[TASK DIRECTIONS] Please write the listing below out again exactly, leaving every picture behind.

☆ ☆ ☆ ☆ ☆

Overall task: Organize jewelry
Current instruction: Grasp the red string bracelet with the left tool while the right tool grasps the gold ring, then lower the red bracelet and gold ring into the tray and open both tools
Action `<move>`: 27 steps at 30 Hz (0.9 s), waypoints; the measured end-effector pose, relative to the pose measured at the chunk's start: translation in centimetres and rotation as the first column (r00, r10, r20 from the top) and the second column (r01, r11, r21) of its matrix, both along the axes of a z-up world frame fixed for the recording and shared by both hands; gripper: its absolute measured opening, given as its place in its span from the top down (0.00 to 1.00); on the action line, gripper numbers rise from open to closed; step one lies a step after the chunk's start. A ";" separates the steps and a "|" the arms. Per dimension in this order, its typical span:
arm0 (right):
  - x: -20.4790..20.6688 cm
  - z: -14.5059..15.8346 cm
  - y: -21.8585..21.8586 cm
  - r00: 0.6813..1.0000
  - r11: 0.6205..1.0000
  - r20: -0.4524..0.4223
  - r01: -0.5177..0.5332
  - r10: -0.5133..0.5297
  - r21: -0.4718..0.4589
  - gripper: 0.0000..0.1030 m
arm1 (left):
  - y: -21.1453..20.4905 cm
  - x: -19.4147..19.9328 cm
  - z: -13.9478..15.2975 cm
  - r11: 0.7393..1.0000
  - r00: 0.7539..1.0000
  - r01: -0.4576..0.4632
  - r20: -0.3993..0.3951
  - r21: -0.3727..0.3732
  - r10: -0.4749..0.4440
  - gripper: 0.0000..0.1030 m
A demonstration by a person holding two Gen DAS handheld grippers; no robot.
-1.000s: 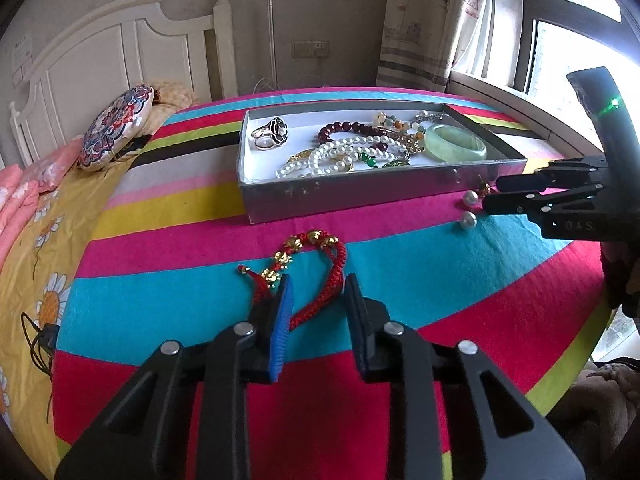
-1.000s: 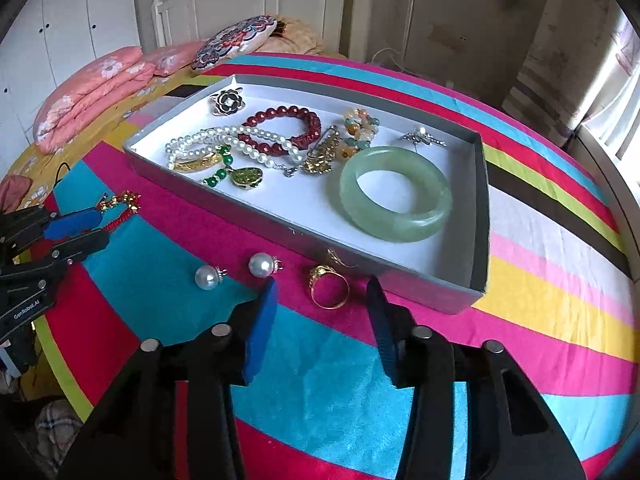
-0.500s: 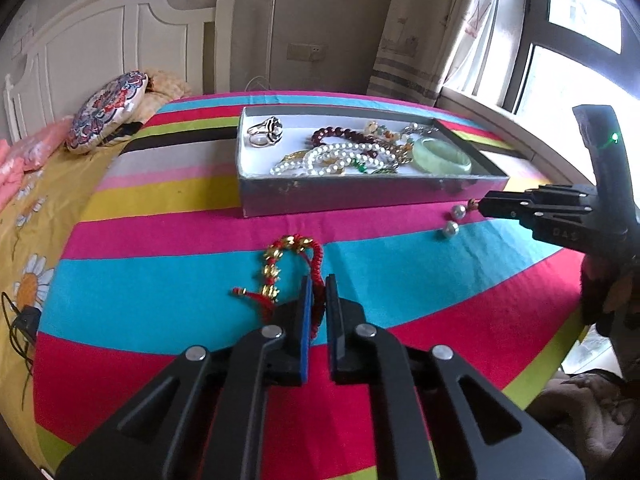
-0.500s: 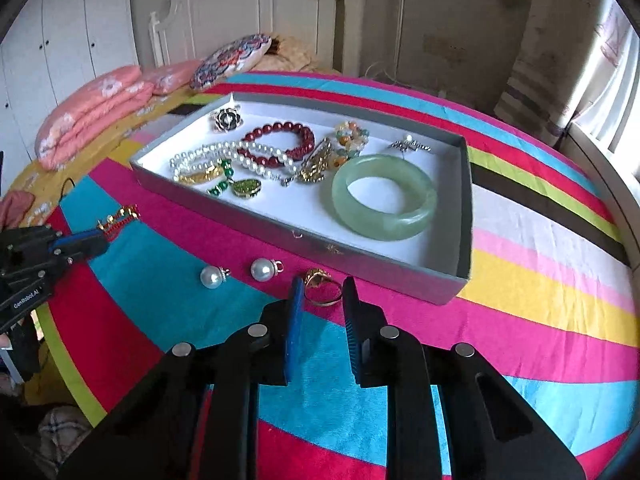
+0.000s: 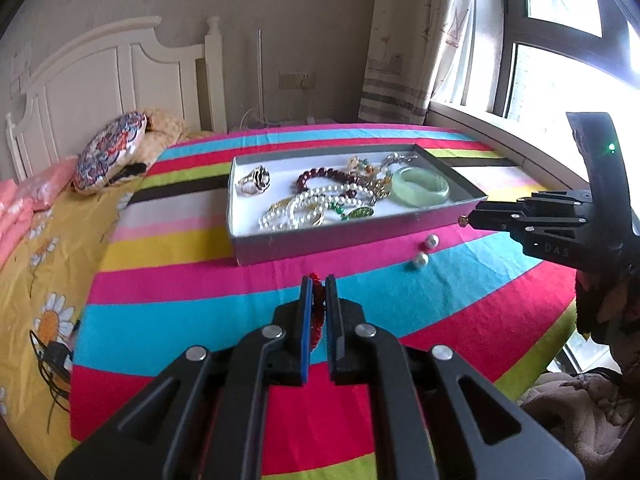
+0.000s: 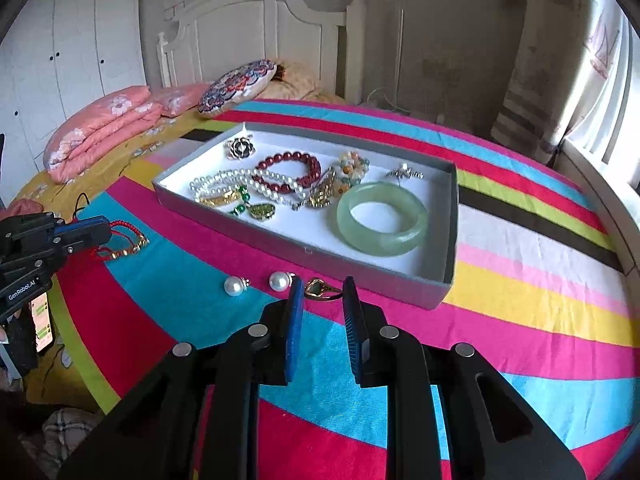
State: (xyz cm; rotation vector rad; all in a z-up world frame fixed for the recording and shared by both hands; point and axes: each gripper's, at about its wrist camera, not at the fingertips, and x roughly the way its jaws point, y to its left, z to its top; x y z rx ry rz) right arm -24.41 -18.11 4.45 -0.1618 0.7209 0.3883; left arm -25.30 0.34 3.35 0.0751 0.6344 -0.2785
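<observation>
A bedroom in daylight. A white headboard [image 6: 256,36] stands against a stained beige wall [image 5: 280,20]. White wardrobes [image 6: 68,52] fill the side beyond the bed. A window [image 5: 560,60] with a patterned curtain [image 5: 404,40] lets light in. A wall socket [image 5: 295,80] sits beside the headboard.

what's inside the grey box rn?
In the grey box: jade bangle, dark red bead bracelet, pearl strand, flower ring, plus green and gold pieces. The tangled pile hides whatever lies beneath it.
</observation>
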 end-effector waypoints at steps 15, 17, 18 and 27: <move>-1.1 1.6 -0.6 0.999 1.000 0.045 -0.008 0.007 0.021 0.80 | -1.4 -0.9 2.6 0.999 0.998 0.017 0.064 0.032 -0.019 0.95; -1.0 1.7 -0.4 0.999 1.000 0.051 -0.013 0.012 0.020 0.80 | -1.3 -0.8 3.1 0.999 0.997 0.020 0.074 0.035 -0.023 0.95; -1.1 1.8 -0.3 0.998 1.000 0.054 -0.015 0.014 0.019 0.80 | -1.4 -0.8 3.4 0.999 0.996 0.022 0.081 0.037 -0.025 0.95; 0.1 3.1 0.7 0.995 0.999 0.091 -0.037 0.036 0.007 0.80 | -2.1 0.7 7.0 0.997 0.988 0.035 0.149 0.072 -0.045 0.95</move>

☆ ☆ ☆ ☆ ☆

[SOLUTION TO THIS TASK]
Overall task: Organize jewelry
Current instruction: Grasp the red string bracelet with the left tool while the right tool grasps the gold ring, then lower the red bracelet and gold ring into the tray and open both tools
Action `<move>`: 27 steps at 30 Hz (0.9 s), waypoints; the measured end-effector pose, relative to the pose measured at the chunk's start: translation in centimetres and rotation as the first column (r00, r10, r20 from the top) and the second column (r01, r11, r21) of its matrix, both along the axes of a z-up world frame fixed for the recording and shared by both hands; gripper: its absolute measured opening, given as its place in its span from the top down (0.00 to 1.00); on the action line, gripper numbers rise from open to closed; step one lies a step after the chunk's start. A ";" separates the steps and a "|" the arms. Per dimension in this order, its typical span:
arm0 (right):
  - x: -20.4790..20.6688 cm
  - z: -14.5059..15.8346 cm
  - y: -21.8585..21.8586 cm
  - r00: 0.6813..1.0000
  - r11: 0.6205..1.0000
  - r20: -0.4524..0.4223
  - r01: -0.5177..0.5332
  - r10: -0.5133..0.5297
  - r21: -0.4718..0.4589
  - gripper: 0.0000..0.1030 m
arm1 (left):
  - y: -21.1453..20.4905 cm
  - x: -19.4147..19.9328 cm
  - z: -13.9478..15.2975 cm
  - r11: 0.7393..1.0000
  - r00: 0.7539..1.0000
  - r01: -0.4576..0.4632
  - r20: -0.3993..0.3951
  - r21: -0.3727..0.3732
  - r10: -0.4749..0.4440
  - gripper: 0.0000..0.1030 m
A demonstration by a person holding two Gen DAS handheld grippers; no robot.
-1.000s: 
-1.000s: 
-0.500s: 
-0.500s: 
+0.000s: 
+0.000s: 
State: (xyz cm; rotation vector rad; all in a z-up world frame fixed for the recording and shared by both hands; point and axes: each gripper's, at about its wrist camera, not at the fingertips, and x roughly the way its jaws point, y to its left, z to its top; x y z rx ry rz) right arm -24.41 -18.11 4.45 -0.1618 0.7209 0.3883; left arm -25.30 0.34 3.35 0.0751 0.6344 -0.2785
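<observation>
A bedroom in daylight. A white headboard [image 6: 256,36] stands against a stained beige wall [image 5: 280,20]. White wardrobes [image 6: 68,52] fill the side beyond the bed. A window [image 5: 560,60] with a patterned curtain [image 5: 404,40] lets light in. A wall socket [image 5: 295,80] sits beside the headboard.

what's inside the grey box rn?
In the grey box: jade bangle, dark red bead bracelet, pearl strand, flower ring, plus green and gold pieces. The tangled pile hides whatever lies beneath it.
</observation>
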 end-effector waypoints at steps 15, 17, 18 and 27: <move>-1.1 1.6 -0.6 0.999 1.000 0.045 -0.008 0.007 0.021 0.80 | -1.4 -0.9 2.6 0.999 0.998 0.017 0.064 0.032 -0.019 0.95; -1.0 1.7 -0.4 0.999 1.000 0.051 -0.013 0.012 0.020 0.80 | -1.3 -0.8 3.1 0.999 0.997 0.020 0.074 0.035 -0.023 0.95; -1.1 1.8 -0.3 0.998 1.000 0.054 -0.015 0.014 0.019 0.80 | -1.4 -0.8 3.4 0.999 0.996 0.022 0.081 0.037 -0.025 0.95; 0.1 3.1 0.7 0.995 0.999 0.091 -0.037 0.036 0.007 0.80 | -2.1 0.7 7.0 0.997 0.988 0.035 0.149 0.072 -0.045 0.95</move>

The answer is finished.